The Culture Ministry, however, has announced that from now on all of its subordinate institutions will follow a strict code to select their leaders.
"It is quite a novelty. It will no longer be the ministers, but the world of culture itself that selects its own people," said the himself recently appointed culture minister, César Antonio Molina last week.
The Code of Good Practices is part of a broader modernization plan for cultural institutions that has already been approved by the Cabinet.
Until now, however, it was little more than a declaration of goodwill. According to Molina, this code will now rule over all decisions regarding appointments to management positions at state-run cultural institutions.
The code establishes that projects, rather than people, must be selected by expert committees made up of specialists in the given field.
A trial run at Madrid's Reina Sofía Contemporary Art Museum, where the director is currently being selected following code rules, has met with so much enthusiasm that all future vacancies at other state cultural bodies will be filled the same way.
Molina explained that the aim is "to try to shield cultural institutions from abrupt political changes." Next in line after the Reina Sofía is the National Institute of Performing Arts and Music (INAEM), which needs to find a new director for the National Auditorium, due to open its doors again in late January following extensive refurbishing work.

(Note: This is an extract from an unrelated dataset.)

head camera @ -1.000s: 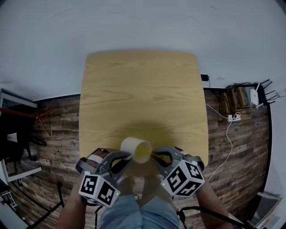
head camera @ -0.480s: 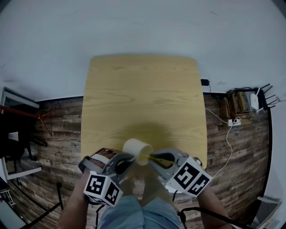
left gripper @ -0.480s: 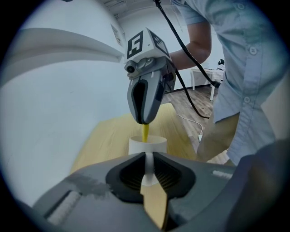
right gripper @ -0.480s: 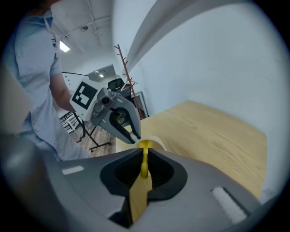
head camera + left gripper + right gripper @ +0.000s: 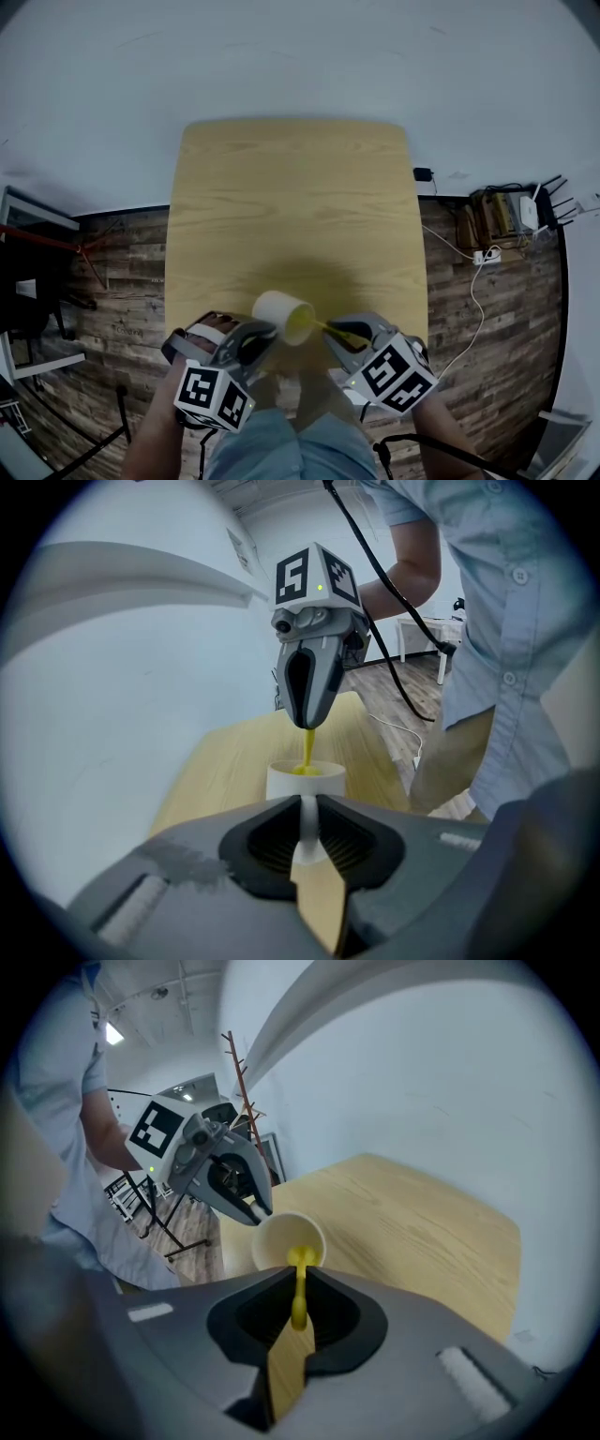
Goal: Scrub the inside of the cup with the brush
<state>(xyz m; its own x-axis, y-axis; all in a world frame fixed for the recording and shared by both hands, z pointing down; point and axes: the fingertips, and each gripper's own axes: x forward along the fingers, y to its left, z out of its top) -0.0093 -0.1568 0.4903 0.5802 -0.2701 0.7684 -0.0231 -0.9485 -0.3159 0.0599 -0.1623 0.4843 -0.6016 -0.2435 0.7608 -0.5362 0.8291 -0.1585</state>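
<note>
Cup (image 5: 284, 317), white and tipped on its side, hangs in the air over the near edge of the bench (image 5: 291, 206), its mouth turned toward the person's right. The left tool (image 5: 267, 330) comes in from the lower left, and its jaws are closed on a thin white part of the cup; whether that is the handle or the wall cannot be told. In the left gripper view that white strip sits pinched between the dark ribbed pads (image 5: 272, 841).

The right tool (image 5: 330, 328) reaches in from the lower right and points straight at the cup's mouth. Its jaws are clamped on the thin yellow handle of the brush (image 5: 323, 327), and the far end of the brush lies inside the cup. In the right gripper view the handle runs from the pads up over the rim.

Both tools sit close together in front of the person's body, angled inward toward each other, with their marker cubes (image 5: 211, 396) facing up. The forearms (image 5: 155, 441) enter from the bottom edge.
</note>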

The ultimate goal is to open up Spanish cultural centers to competent international managers.
"In Spain we are still living in an autarchy, but in a globalized world we should open up to the best managers from abroad, in the same way as some Spaniards are already heading foreign institutions," said the minister.
The code of ethics for the INAEM is being drawn up by a committee of 15 experts. Both the appointees and their projects will undergo an evaluation and if they are found wanting, "the contracts will be canceled," said Juan Carlos Marset, director of INAEM.
"We need to start thinking that maybe artists are not the ideal candidates to run institutions - that maybe we need people with management sense," he added.
"Spain has a democratic deficit when it comes to participation in state-run sectors. We need more open systems like this one."